How Do I find Out when My Case Will Be Heard?
Once an ALJ has sufficient cases for a docket, Notices of Hearing will be issued informing the parties when and where the hearing will take place. Under the Longshore regulations, a claimant is not required to travel more than 75 miles to a hearing location. On occasion, a claimant may choose to travel further in order to get a quicker hearing. The Notice of Hearing also contains instructions from the assigned ALJ explaining how the hearing will be conducted and how evidence is to be presented.

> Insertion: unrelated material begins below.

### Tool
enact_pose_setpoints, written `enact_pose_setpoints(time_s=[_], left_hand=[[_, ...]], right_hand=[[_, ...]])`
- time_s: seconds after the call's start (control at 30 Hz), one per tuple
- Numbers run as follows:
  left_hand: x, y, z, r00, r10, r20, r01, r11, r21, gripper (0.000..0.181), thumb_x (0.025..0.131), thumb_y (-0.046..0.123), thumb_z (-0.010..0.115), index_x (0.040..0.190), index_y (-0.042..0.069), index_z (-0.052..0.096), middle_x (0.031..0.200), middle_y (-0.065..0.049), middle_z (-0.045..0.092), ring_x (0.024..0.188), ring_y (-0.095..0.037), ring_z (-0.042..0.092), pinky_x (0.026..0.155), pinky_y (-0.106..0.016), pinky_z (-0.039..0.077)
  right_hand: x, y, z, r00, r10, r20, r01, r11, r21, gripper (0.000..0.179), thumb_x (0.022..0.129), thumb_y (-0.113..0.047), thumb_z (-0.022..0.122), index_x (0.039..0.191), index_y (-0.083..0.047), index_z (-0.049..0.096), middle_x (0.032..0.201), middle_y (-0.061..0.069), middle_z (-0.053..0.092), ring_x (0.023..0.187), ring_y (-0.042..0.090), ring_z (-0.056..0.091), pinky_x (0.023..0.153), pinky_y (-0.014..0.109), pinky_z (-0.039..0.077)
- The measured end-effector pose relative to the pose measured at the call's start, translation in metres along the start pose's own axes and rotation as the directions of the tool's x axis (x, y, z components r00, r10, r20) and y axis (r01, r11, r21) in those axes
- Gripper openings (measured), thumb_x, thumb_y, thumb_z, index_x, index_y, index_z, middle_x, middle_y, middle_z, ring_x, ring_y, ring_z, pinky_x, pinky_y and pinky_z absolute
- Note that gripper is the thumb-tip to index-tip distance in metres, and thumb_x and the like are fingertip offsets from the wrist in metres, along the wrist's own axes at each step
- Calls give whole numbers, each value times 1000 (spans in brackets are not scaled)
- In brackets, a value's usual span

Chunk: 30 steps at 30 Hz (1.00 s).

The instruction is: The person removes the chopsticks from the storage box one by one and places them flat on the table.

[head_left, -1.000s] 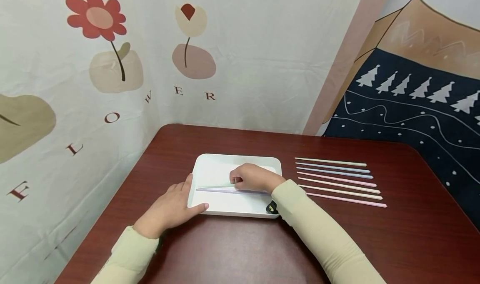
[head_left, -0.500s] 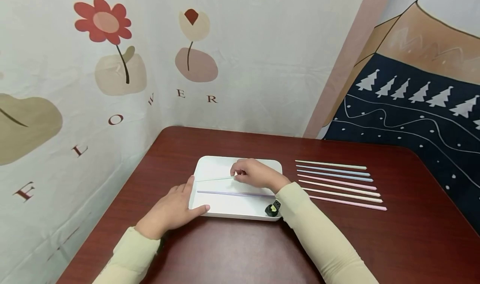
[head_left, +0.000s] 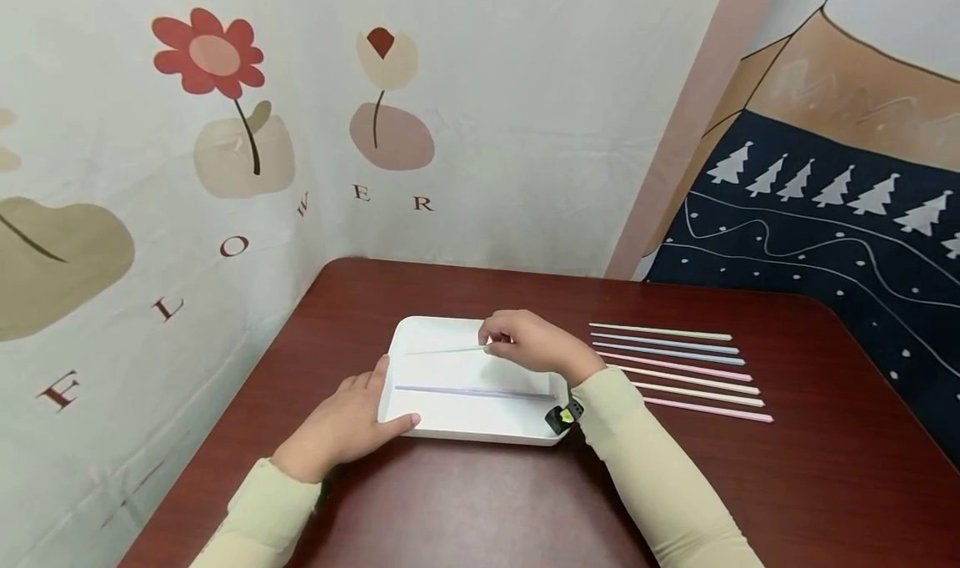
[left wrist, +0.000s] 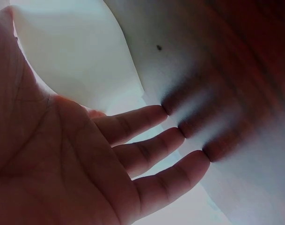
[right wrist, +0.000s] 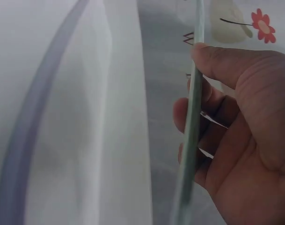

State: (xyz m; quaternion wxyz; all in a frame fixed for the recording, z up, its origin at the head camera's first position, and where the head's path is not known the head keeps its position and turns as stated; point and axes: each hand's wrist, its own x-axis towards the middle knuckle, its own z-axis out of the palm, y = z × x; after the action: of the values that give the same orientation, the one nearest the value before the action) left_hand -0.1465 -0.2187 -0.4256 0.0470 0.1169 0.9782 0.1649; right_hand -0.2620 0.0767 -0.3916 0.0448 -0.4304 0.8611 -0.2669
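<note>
My right hand (head_left: 536, 344) pinches a pale green chopstick (right wrist: 192, 117) between thumb and fingers, raised over the far part of a white tray (head_left: 465, 424). The chopstick's thin end points left in the head view. A purple chopstick (head_left: 472, 391) lies across the tray, nearer its front edge. My left hand (head_left: 337, 426) rests at the tray's left side, with its thumb over the front left corner and the other fingers along the left edge. Those fingers (left wrist: 172, 183) are straight in the left wrist view.
To the right of the tray, several pastel chopsticks lie side by side on the brown table (head_left: 480, 501): green, blue, pink and yellow, among them a pink chopstick (head_left: 708, 409). A printed curtain (head_left: 510, 134) hangs behind the table.
The right hand has lifted the green chopstick away from beside the purple one, moving it toward the tray's far side and slightly right. The left hand has kept its place on the tray.
</note>
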Motion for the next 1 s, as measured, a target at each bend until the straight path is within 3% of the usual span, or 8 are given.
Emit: enact_pose_setpoints(time_s=[0.37, 1.0], left_hand=[[-1, -2, 2, 1000, -8, -7, 8, 1000, -3, 110, 87, 70, 57, 154, -8, 19, 147, -29, 41, 131, -47, 42, 105, -57, 37], [-1, -1, -1, 1000, 9, -3, -9, 1000, 6, 112, 87, 73, 54, 153, -10, 19, 148, -29, 40, 131, -48, 42, 104, -56, 37]], right_hand=[[-28, 0, -29, 998, 64, -13, -65, 996, -58, 10, 97, -13, 66, 104, -17, 70, 96, -9, 61, 80, 10, 55, 71, 29, 49], [-129, 49, -58, 979, 192, -72, -198, 977, -85, 11, 94, -8, 68, 96, -18, 70, 93, -11, 63, 84, 9, 57, 77, 35, 52]])
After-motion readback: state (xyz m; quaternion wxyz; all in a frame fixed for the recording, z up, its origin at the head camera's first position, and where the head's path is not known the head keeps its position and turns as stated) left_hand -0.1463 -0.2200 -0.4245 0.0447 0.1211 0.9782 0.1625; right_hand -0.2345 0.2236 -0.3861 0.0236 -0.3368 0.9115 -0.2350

What Happens at My Hearing?
At the hearing, the parties will be given the opportunity to call witnesses to testify as well as to present evidence. 20 C.F.R. § 702.338 et seq. The evidence and testimony are the record on which the ALJ will decide the claim. Parties should ensure that all evidence is presented at this time.
How long does it take to get an ALJ docket number?
Once an OALJ District Office receives the claim, it will be added to a docket. This process typically takes one to two months, depending on where the hearing needs to be held. For budgetary reasons, an ALJ must usually have a full docket in order to travel to a city to conduct hearings. Exceptions are made, but a claimant must provide a written request explaining the unique situation in order to have the case expedited and heard quickly.
Can you contact an OALJ?
Contacting the OALJ or your Assigned Trial ALJ. Improper “ex parte” (one-sided) communication with an administrative adjudicatory officer is prohibited by statute and regulation. If you make such a communication, including messages sent by e-mail, the agency is required to put that communication on the public record.